We also recognise that this part of the sector has faced incredibly significant challenges in recent years and that the planning system has become disproportionate, contributing to delays, costs and uncertainty. However, this amendment is unnecessary and duplicates the emerging reforms to the planning system.
The amendment would create a statutory obligation for public bodies to have regard to SME-specific issues. This approach is neither necessary nor proportionate. It would impose a legal duty on authorities to demonstrate how they have considered SME concerns and barriers when exercising their planning and development functions. This would create a new burden for local planning authorities and other public bodies. It would also further complicate our complex planning system and create a new avenue by which legal challenges to decisions could be brought.
That said, I assure noble Lords that the Government are committed to improving the experience of SMEs in the planning system. In May this year, we published a site thresholds working paper, seeking views on how we might better support small-site development and enable SME housebuilders to grow. This paper proposed introducing a medium-site definition, alongside a range of proposals to support a more simplified and streamlined planning process.
For applications within this new medium threshold, we are considering simplifying BNG requirements, exploring exempting these sites from the proposed building safety levy; exempting them from build-out transparency proposals; maintaining a 13-week statutory time period for determination; including the delegation of some of these developments to officers as part of the national scheme of delegation; ensuring that referrals to statutory consultees are proportionate and rely on general guidance that is readily available online where possible; uplifting the permission-in-principle threshold; and minimising validation and statutory information requirements.

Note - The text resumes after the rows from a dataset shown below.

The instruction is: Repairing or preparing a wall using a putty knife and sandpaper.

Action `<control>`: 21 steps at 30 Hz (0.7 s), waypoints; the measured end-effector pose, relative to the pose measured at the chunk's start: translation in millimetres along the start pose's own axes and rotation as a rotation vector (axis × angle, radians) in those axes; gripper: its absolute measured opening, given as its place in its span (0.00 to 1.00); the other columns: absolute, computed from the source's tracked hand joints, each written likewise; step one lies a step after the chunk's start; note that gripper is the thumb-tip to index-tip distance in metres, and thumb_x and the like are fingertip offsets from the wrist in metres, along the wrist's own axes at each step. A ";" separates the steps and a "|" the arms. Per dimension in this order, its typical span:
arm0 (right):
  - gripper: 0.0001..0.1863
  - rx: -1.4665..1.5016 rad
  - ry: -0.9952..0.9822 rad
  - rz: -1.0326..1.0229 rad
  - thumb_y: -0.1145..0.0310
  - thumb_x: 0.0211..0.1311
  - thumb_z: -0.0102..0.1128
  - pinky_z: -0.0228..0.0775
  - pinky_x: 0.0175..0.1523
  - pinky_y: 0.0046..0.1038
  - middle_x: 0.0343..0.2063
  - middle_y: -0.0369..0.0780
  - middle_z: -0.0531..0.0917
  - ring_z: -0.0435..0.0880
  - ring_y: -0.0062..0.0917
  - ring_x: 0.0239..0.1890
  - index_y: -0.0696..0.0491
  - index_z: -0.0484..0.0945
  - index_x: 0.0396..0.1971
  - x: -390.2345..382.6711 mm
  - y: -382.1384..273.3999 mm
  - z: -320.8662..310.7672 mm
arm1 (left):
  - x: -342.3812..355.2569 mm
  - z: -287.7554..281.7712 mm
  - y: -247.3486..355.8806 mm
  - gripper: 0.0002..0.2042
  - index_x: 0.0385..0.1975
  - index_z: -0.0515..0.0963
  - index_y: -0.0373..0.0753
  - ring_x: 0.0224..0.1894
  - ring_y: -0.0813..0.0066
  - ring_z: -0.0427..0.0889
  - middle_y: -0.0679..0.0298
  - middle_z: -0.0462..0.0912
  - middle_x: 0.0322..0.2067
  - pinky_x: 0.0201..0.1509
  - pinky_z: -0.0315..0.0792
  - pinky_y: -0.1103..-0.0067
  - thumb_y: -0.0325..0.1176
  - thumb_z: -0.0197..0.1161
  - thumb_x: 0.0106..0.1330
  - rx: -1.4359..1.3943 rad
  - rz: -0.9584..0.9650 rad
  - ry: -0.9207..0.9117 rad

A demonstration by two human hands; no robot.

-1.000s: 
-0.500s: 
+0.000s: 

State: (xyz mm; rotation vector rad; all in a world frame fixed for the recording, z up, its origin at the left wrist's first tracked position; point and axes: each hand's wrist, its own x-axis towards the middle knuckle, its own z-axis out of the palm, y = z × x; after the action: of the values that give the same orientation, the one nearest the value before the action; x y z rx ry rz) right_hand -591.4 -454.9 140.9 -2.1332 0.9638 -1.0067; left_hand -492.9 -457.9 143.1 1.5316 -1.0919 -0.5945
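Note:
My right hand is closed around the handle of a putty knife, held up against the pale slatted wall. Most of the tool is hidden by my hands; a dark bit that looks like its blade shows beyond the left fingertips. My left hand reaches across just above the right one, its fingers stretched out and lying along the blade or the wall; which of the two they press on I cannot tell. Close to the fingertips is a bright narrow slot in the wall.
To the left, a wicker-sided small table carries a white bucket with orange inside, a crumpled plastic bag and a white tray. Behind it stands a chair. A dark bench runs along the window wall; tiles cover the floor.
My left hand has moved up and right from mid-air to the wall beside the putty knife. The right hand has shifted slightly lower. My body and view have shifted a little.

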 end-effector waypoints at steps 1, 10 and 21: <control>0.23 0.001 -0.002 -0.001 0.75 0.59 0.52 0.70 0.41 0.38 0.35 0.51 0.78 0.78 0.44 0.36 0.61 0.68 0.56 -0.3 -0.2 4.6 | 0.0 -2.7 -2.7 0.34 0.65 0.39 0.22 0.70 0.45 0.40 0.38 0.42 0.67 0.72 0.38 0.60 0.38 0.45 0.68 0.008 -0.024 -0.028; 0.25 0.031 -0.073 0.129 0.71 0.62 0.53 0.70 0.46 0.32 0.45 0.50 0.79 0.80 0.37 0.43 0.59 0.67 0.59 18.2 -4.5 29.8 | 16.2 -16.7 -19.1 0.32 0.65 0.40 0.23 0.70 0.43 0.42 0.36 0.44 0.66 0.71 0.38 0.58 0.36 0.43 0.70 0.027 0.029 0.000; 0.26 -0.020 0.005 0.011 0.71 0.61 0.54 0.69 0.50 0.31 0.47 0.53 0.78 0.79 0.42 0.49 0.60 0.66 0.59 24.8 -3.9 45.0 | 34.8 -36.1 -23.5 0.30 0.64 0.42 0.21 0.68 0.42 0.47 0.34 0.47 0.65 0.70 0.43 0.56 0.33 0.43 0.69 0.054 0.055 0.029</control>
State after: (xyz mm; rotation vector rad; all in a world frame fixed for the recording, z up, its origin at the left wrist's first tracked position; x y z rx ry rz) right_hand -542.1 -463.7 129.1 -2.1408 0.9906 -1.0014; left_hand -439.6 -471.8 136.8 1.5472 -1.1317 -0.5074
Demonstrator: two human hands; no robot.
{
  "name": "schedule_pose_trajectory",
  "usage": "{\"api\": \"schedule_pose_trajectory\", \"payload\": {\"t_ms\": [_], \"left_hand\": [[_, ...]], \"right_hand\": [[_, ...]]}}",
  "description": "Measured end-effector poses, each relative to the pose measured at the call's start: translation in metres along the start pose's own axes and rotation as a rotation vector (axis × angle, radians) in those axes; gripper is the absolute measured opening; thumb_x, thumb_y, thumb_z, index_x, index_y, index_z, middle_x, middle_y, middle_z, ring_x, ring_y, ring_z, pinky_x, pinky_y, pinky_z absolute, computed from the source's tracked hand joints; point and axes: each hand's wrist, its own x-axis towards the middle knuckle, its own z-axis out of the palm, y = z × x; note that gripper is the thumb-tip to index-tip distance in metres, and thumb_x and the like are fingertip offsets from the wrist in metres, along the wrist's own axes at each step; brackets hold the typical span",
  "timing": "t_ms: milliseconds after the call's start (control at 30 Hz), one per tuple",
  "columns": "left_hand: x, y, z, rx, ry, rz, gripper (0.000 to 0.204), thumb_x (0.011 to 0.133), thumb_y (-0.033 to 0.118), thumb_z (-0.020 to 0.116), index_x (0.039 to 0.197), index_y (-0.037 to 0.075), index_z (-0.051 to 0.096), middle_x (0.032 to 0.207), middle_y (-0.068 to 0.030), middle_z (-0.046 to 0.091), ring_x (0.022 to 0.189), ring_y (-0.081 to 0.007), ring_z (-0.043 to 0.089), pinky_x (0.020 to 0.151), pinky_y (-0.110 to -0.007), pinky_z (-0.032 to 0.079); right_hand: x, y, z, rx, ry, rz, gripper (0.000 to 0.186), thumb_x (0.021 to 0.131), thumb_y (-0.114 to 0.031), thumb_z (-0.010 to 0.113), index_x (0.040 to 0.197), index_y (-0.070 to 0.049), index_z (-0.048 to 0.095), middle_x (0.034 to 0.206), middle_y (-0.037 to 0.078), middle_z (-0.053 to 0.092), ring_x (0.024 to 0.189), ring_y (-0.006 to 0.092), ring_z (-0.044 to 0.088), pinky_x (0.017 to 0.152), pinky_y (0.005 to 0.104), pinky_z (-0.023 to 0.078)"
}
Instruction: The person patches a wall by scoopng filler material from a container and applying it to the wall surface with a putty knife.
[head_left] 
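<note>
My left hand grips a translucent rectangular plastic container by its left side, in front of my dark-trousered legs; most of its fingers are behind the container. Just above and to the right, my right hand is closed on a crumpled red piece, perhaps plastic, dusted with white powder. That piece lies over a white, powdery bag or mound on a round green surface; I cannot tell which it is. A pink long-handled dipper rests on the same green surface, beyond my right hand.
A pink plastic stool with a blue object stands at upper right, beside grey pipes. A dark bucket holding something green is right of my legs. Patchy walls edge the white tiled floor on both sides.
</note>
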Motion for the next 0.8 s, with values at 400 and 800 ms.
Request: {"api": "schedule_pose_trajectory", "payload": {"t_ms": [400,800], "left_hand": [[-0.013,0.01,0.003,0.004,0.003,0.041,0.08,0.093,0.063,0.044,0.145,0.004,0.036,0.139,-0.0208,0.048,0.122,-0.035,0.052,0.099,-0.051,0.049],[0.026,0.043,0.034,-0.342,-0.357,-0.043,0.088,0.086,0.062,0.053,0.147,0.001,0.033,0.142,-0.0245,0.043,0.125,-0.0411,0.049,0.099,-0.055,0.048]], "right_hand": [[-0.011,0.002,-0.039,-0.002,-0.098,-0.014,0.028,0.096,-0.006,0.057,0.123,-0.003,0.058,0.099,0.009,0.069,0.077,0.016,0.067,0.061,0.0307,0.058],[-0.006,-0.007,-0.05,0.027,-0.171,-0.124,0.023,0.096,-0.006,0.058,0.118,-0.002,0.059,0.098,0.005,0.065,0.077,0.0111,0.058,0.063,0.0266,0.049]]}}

We are currently analysing all the comments received on this working paper, which will inform a consultation on more detailed proposals ahead of finalising our policy approach.
An amendment seeking to define SMEs in an alternative way and adding further steps to the process risks adding further complexity to the planning system and undermining the efforts to support proportionality. For these reasons, I hope that noble Lords will not press their amendments.
My Lords, I thank the Minister for her response. This has been an interesting and, dare I say, different group of amendments. It is always important to look at principles, particularly first principles, that underline and guide what we do and why we do it. I welcome the Minister’s comments. I take her points about mediation and that we all want fewer disputes. We share all those things in common. I will go away and think about what more could be done with guidance. We want the Government to go a little bit further and support trials and rollouts to see what more can be done to better incorporate this as a tool within our planning system.
On Amendment 119, it is important that we raise these issues. The need to do more for small and medium-sized developers is widely felt among all parties across the House. I recognise what the Government have done on the site threshold paper, and it is welcome that they are looking at the results that have come back from that. I think the House as a whole would welcome further developments from that.
On Amendment 103, obviously the principle of proportionality is important. Less can indeed be more. We wonder what more can be done in this space on regulatory and policy reforms going forward.
With that, I reserve the right of the noble Lord, Lord Murray, to bring back his amendment, should he wish to. I beg leave to withdraw the amendment.